*Try it*.
Your reply must consist of the data below, reproduced character for character.

*** Input Section Begins ***

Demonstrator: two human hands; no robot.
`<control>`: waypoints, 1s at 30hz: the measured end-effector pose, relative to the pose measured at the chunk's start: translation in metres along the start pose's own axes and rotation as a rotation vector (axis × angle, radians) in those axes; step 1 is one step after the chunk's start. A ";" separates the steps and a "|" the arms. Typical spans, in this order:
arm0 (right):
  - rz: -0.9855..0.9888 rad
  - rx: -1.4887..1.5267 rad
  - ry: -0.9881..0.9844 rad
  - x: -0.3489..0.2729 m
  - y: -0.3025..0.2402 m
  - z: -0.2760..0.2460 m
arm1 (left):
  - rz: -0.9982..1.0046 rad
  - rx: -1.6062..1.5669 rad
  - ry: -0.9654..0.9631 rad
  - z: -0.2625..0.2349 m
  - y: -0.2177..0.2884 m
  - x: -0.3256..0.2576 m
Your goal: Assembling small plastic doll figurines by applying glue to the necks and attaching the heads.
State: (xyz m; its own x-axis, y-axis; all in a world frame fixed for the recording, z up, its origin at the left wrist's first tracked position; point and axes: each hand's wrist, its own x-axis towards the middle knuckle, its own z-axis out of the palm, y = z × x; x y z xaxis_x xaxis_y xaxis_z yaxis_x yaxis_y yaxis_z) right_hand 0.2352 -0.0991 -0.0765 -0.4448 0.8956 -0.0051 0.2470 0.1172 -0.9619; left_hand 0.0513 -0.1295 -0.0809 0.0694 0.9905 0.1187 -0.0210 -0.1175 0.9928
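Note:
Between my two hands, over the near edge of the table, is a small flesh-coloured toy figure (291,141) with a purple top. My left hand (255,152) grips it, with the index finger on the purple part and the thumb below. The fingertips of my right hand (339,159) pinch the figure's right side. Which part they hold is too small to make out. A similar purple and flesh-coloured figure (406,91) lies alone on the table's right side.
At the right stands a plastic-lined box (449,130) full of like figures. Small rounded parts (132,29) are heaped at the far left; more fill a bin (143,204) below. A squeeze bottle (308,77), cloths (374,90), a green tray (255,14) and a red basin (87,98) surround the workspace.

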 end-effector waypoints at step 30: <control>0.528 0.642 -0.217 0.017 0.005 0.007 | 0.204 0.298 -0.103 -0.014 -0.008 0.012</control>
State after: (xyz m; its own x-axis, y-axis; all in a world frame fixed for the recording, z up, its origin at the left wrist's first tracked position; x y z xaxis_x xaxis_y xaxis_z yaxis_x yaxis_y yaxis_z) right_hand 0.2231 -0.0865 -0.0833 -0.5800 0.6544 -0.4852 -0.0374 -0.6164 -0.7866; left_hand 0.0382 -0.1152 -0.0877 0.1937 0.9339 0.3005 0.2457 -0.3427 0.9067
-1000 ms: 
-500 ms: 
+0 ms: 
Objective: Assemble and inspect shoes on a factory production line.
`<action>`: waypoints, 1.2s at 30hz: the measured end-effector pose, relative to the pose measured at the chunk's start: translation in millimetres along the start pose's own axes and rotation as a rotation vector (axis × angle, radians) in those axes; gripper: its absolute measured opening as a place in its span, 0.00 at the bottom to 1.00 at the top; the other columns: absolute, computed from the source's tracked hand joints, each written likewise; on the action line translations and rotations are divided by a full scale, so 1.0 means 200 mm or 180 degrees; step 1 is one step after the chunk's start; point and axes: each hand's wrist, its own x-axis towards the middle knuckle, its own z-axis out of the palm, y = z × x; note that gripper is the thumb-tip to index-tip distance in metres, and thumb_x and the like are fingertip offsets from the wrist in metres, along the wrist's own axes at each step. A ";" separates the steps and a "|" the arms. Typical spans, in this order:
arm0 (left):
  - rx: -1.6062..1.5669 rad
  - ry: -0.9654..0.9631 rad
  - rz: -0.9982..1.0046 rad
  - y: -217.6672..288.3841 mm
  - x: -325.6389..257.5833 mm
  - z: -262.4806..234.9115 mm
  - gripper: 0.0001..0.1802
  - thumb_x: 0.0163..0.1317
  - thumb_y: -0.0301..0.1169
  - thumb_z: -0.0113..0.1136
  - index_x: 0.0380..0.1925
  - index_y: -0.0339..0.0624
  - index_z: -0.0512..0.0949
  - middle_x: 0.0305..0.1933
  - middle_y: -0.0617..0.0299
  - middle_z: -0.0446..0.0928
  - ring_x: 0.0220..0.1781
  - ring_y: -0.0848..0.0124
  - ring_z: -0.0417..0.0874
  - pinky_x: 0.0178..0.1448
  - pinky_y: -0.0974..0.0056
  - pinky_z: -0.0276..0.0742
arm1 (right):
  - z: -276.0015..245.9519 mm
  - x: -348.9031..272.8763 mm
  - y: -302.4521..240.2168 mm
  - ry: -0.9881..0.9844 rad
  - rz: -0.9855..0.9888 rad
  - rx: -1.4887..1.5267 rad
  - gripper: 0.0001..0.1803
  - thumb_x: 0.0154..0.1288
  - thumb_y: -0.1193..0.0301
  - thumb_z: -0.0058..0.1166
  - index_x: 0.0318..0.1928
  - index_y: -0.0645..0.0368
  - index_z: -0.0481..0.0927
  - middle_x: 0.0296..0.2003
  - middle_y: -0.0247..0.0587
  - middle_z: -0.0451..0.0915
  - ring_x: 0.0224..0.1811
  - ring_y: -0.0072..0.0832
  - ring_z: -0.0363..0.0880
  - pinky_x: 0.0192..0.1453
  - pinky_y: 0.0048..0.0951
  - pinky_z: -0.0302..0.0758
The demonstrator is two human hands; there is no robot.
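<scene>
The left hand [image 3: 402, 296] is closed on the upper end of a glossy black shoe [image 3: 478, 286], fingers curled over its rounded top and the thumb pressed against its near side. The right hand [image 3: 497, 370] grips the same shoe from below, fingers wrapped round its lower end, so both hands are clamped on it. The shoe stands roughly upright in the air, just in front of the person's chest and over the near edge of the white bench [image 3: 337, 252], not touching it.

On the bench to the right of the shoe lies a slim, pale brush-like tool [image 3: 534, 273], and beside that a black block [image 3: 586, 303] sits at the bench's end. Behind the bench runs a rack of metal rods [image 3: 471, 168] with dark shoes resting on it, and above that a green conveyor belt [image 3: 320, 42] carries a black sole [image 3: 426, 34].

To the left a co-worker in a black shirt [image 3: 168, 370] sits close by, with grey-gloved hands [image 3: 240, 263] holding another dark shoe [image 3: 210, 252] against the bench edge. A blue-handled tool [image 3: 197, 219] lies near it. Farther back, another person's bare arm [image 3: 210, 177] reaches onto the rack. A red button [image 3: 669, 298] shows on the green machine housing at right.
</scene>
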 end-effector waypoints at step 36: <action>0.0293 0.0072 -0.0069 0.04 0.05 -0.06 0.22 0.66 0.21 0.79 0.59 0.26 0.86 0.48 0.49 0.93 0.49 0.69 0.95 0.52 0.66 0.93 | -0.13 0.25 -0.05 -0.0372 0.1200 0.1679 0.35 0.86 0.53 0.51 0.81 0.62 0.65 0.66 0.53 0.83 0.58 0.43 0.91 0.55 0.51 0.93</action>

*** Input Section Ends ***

*Answer to the exercise*.
Demonstrator: two human hands; no robot.
`<control>`: waypoints, 1s at 30hz: the measured end-effector pose, relative to the pose measured at the chunk's start: translation in metres along the start pose's own axes and rotation as a rotation vector (axis × angle, radians) in those axes; step 1 is one step after the chunk's start. A ";" separates the steps and a "|" the arms. Typical spans, in this order:
arm0 (right):
  - rz: -0.9855..0.9888 rad
  - rx: -1.4887..1.5267 rad
  - ry: -0.9881..0.9844 rad
  - x: -0.3489..0.2729 m
  - y: -0.3025..0.2402 m
  - z: -0.2760..0.2460 m
arm1 (left):
  - rz: -0.9982..1.0046 rad
  - rx: -1.6062..1.5669 rad
  - ry: -0.9654..0.9631 rad
  - z: -0.2625..0.2349 m
  - y: -0.2177..0.2884 m
  - x: -0.3256..0.2576 m
Your goal: Assembling small plastic doll figurines by applying glue to the necks and attaching the heads.
State: (xyz m; its own x-axis, y-axis; all in a world frame fixed for the recording, z up, its origin at the left wrist's first tracked position; point and axes: each hand's wrist, its own x-axis towards the middle knuckle, its own z-axis out of the palm, y = z × x; x y z xaxis_x xaxis_y xaxis_z yaxis_x yaxis_y yaxis_z) right_hand 0.2352 -0.0991 -0.0765 -0.4448 0.8956 -0.0051 0.2470 0.1172 -0.9619; left_hand 0.0513 -0.1295 -0.0809 0.0694 0.9905 0.1187 -0.0210 -0.1175 0.9928
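Note:
Between my two hands, over the near edge of the table, is a small flesh-coloured toy figure (291,141) with a purple top. My left hand (255,152) grips it, with the index finger on the purple part and the thumb below. The fingertips of my right hand (339,159) pinch the figure's right side. Which part they hold is too small to make out. A similar purple and flesh-coloured figure (406,91) lies alone on the table's right side.
At the right stands a plastic-lined box (449,130) full of like figures. Small rounded parts (132,29) are heaped at the far left; more fill a bin (143,204) below. A squeeze bottle (308,77), cloths (374,90), a green tray (255,14) and a red basin (87,98) surround the workspace.
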
 end-effector waypoints at step 30: <control>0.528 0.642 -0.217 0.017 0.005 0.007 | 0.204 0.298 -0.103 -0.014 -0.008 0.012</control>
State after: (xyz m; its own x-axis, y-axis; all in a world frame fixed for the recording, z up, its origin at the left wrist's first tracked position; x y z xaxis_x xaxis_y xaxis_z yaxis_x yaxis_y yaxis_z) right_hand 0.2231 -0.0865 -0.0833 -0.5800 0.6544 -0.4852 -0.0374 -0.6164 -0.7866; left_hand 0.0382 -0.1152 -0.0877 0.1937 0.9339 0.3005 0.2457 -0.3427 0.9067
-1000 ms: 
-500 ms: 
+0 ms: 
Objective: Assemble and inspect shoes on a factory production line.
`<action>`: waypoints, 1.2s at 30hz: the measured end-effector pose, relative to the pose measured at the chunk's start: translation in millimetres along the start pose's own axes and rotation as a rotation vector (axis × angle, radians) in those axes; gripper: its absolute measured opening as a place in its span, 0.00 at the bottom to 1.00 at the top; the other columns: absolute, computed from the source's tracked hand joints, each written likewise; on the action line translations and rotations are divided by a full scale, so 1.0 means 200 mm or 180 degrees; step 1 is one step after the chunk's start; point and axes: each hand's wrist, its own x-axis towards the middle knuckle, its own z-axis out of the palm, y = z × x; note that gripper is the thumb-tip to index-tip distance in metres, and thumb_x and the like are fingertip offsets from the wrist in metres, along the wrist's own axes at each step. A ";" separates the steps and a "|" the arms. Typical spans, in this order:
arm0 (left):
  - rx: -1.6062..1.5669 rad
  - ry: -0.9654..0.9631 rad
  - rz: -0.9982..1.0046 rad
  - y: -217.6672..288.3841 mm
  - x: -325.6389..257.5833 mm
  - z: -262.4806..234.9115 mm
  - gripper: 0.0001..0.1802
  - thumb_x: 0.0163..0.1317
  - thumb_y: -0.0301..0.1169
  - thumb_z: -0.0113..0.1136
  - index_x: 0.0380..0.1925
  - index_y: -0.0339..0.0624
  - index_z: -0.0512..0.0949
  - middle_x: 0.0305..0.1933
  - middle_y: -0.0617..0.0299
  - middle_z: -0.0446..0.0928
  - ring_x: 0.0220..0.1781
  - ring_y: -0.0848..0.0124
  - ring_z: -0.0417..0.0874
  - pinky_x: 0.0178..0.1448
  - pinky_y: -0.0974..0.0056
  - pinky_z: -0.0276..0.0742
arm1 (right):
  - z: -276.0015..245.9519 mm
  - x: -348.9031..272.8763 mm
  - y: -302.4521..240.2168 mm
  - ry: -0.9881..0.9844 rad
  - rz: -0.9855..0.9888 rad
  - rx: -1.4887..1.5267 rad
  - gripper: 0.0001..0.1803
  - thumb_x: 0.0154..0.1288
  - thumb_y: -0.1193..0.0301
  - thumb_z: -0.0058..0.1166
  - index_x: 0.0318..0.1928
  - index_y: -0.0645..0.0368
  - index_z: -0.0481..0.0927
  - middle_x: 0.0296..0.2003
  - middle_y: -0.0247..0.0587
  - middle_z: -0.0451..0.0915
  - ring_x: 0.0224..0.1811
  - ring_y: -0.0072..0.0832
  - ring_z: -0.0363..0.0880
  - pinky_x: 0.0192..0.1453
  - pinky_y: 0.0048..0.0951
  - pinky_z: -0.0302..0.0758
The demonstrator is two human hands; there is no robot.
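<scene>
The left hand [image 3: 402, 296] is closed on the upper end of a glossy black shoe [image 3: 478, 286], fingers curled over its rounded top and the thumb pressed against its near side. The right hand [image 3: 497, 370] grips the same shoe from below, fingers wrapped round its lower end, so both hands are clamped on it. The shoe stands roughly upright in the air, just in front of the person's chest and over the near edge of the white bench [image 3: 337, 252], not touching it.

On the bench to the right of the shoe lies a slim, pale brush-like tool [image 3: 534, 273], and beside that a black block [image 3: 586, 303] sits at the bench's end. Behind the bench runs a rack of metal rods [image 3: 471, 168] with dark shoes resting on it, and above that a green conveyor belt [image 3: 320, 42] carries a black sole [image 3: 426, 34].

To the left a co-worker in a black shirt [image 3: 168, 370] sits close by, with grey-gloved hands [image 3: 240, 263] holding another dark shoe [image 3: 210, 252] against the bench edge. A blue-handled tool [image 3: 197, 219] lies near it. Farther back, another person's bare arm [image 3: 210, 177] reaches onto the rack. A red button [image 3: 669, 298] shows on the green machine housing at right.
</scene>
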 end-effector waypoints at step 36: <action>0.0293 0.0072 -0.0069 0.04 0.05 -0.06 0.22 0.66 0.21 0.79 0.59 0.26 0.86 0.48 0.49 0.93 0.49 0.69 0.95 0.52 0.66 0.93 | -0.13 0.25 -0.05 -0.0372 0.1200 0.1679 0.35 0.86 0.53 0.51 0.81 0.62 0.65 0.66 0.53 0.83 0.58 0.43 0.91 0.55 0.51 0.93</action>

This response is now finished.